> Task objective: From the listing below, copy only the lines running from the line that contains "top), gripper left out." to the line that contains "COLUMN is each", both included.

Segment Start: Records to use

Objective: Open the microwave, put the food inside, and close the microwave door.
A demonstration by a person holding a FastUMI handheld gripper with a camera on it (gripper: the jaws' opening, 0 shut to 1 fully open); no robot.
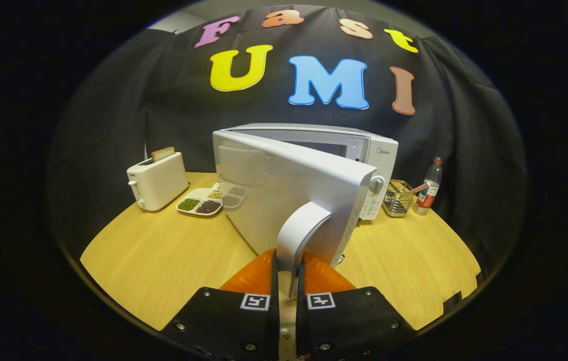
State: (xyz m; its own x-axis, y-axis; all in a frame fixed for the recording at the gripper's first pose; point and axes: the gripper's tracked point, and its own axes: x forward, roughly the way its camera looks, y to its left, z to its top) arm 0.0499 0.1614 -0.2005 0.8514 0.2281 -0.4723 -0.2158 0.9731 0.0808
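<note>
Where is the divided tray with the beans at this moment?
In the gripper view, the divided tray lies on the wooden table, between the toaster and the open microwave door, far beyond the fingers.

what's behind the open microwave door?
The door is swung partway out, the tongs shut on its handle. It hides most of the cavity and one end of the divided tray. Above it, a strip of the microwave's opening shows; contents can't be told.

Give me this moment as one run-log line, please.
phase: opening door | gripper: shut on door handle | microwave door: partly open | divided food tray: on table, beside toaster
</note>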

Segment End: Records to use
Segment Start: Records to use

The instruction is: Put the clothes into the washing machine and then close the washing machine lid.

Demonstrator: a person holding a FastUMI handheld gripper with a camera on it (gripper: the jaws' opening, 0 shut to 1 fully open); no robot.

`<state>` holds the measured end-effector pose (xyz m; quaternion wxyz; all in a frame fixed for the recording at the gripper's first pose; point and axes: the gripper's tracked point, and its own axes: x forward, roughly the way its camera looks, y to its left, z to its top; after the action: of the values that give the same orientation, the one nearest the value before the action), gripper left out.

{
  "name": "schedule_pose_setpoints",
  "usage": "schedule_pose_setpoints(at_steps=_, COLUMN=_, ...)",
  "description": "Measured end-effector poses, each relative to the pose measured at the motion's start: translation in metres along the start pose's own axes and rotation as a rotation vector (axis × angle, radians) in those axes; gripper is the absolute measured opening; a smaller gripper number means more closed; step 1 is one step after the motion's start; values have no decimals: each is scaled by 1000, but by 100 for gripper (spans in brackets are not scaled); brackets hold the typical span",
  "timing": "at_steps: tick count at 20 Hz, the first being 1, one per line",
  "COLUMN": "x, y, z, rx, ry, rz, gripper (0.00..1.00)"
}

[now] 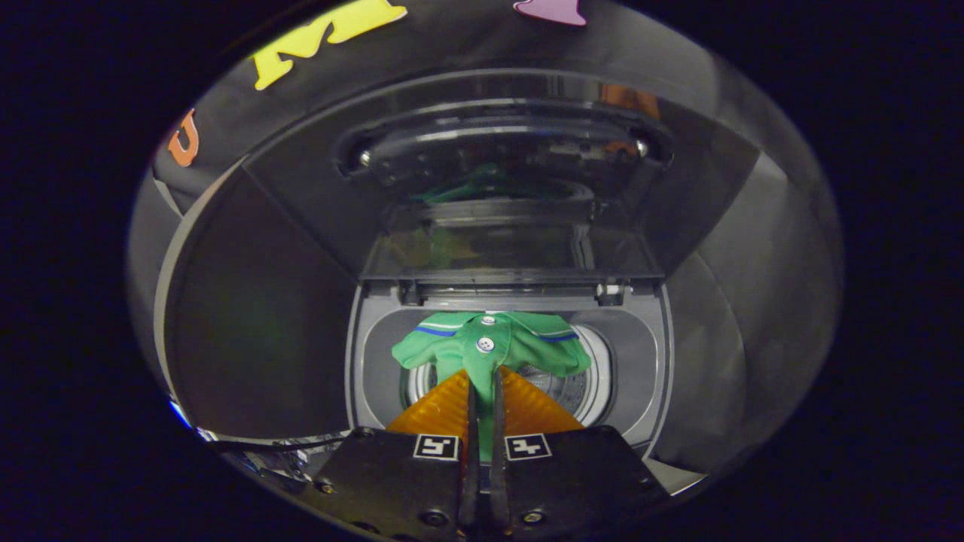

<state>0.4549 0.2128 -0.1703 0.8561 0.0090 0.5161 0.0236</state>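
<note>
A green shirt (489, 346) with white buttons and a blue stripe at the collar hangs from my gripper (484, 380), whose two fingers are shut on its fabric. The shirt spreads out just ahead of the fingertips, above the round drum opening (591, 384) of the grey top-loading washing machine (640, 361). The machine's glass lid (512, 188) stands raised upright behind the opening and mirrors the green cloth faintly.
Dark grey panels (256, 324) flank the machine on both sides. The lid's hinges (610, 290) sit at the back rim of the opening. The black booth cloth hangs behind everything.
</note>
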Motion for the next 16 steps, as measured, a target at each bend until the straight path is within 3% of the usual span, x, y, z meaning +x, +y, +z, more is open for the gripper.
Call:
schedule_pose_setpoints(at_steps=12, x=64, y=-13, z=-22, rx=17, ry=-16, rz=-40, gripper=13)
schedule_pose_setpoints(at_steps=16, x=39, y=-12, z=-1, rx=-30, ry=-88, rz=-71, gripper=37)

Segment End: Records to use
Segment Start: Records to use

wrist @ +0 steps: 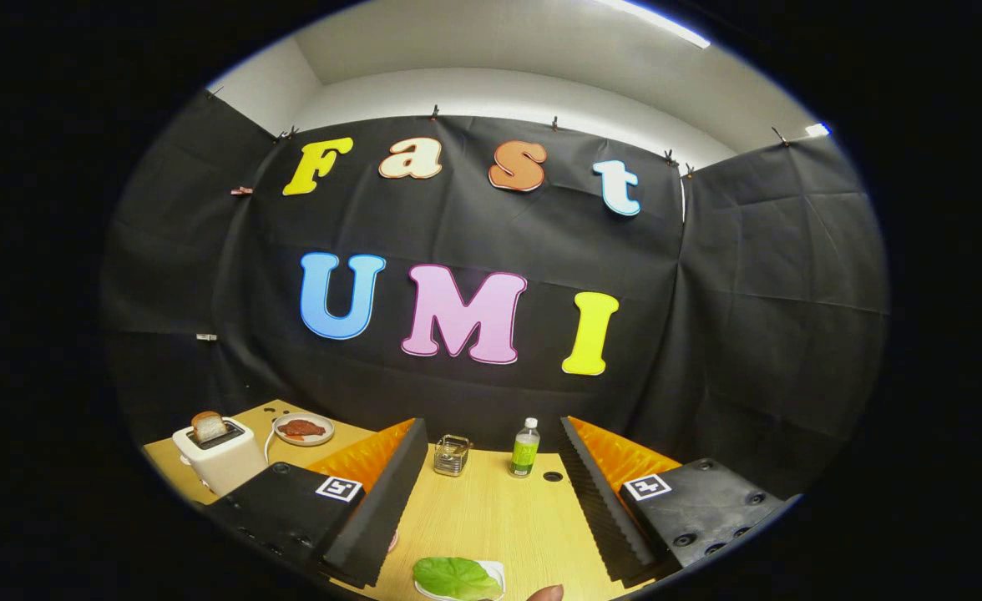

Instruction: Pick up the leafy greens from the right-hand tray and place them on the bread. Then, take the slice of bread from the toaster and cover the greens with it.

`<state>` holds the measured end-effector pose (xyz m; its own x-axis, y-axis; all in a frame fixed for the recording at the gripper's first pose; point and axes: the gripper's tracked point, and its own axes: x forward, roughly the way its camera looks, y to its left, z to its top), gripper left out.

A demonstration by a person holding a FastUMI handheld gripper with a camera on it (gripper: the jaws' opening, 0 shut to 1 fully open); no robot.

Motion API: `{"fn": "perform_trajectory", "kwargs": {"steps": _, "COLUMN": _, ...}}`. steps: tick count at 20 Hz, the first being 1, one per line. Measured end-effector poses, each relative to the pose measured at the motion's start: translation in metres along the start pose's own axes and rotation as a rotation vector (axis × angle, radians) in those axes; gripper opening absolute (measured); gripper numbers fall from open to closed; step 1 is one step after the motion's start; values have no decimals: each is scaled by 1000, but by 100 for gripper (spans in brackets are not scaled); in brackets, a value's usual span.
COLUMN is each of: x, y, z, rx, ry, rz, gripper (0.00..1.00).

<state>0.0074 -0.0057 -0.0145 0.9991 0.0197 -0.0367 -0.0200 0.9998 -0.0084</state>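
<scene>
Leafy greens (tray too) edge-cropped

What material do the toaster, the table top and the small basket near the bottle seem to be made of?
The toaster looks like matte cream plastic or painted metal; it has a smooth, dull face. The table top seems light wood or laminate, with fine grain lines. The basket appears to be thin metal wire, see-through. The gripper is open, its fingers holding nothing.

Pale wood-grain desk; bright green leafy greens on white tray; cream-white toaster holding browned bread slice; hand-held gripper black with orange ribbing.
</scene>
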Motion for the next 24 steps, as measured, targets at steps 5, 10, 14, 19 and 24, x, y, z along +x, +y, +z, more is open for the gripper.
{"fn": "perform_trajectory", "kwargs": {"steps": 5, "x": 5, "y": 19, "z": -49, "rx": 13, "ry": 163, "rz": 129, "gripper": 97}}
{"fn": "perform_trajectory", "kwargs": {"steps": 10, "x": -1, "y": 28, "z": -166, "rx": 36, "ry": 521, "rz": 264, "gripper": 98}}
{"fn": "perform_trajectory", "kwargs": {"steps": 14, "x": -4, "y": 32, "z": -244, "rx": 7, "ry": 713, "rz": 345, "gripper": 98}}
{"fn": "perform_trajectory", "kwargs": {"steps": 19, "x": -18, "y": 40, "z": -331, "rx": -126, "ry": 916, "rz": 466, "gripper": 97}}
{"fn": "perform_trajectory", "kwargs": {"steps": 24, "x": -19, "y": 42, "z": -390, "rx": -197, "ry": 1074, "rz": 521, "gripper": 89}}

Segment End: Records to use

> Answer area:
`<state>` holds the measured end-effector pose (xyz m; its own x-axis, y-axis; all in a frame fixed for the recording at the gripper's first pose; point and axes: the gripper's tracked point, and its own axes: x forward, roughly the way its camera looks, y to its left, z to its top), gripper left out.

A demonstration by a person holding a FastUMI handheld gripper with a camera on it (gripper: the jaws' opening, 0 shut to 1 fully open); no robot.

Motion API: `{"fn": "perform_trajectory", "kwargs": {"steps": _, "COLUMN": _, ...}}`. steps: tick count at 20 Hz, the first being 1, one per line. Measured end-effector poses, each relative to the pose measured at the motion's start: translation in metres along the start pose's own axes and rotation as a rotation vector (axis × angle, radians) in those axes; gripper opening absolute (measured); gripper numbers fall from open to closed; step 1 is one step after the motion's start; values have no decimals: each is scaled by 1000, but by 100 for gripper (spans in brackets are not scaled); in brackets, a value's usual span.
COLUMN is each of: x, y, z, rx, ry, rz, gripper (0.00..1.00).

The exercise is now finished.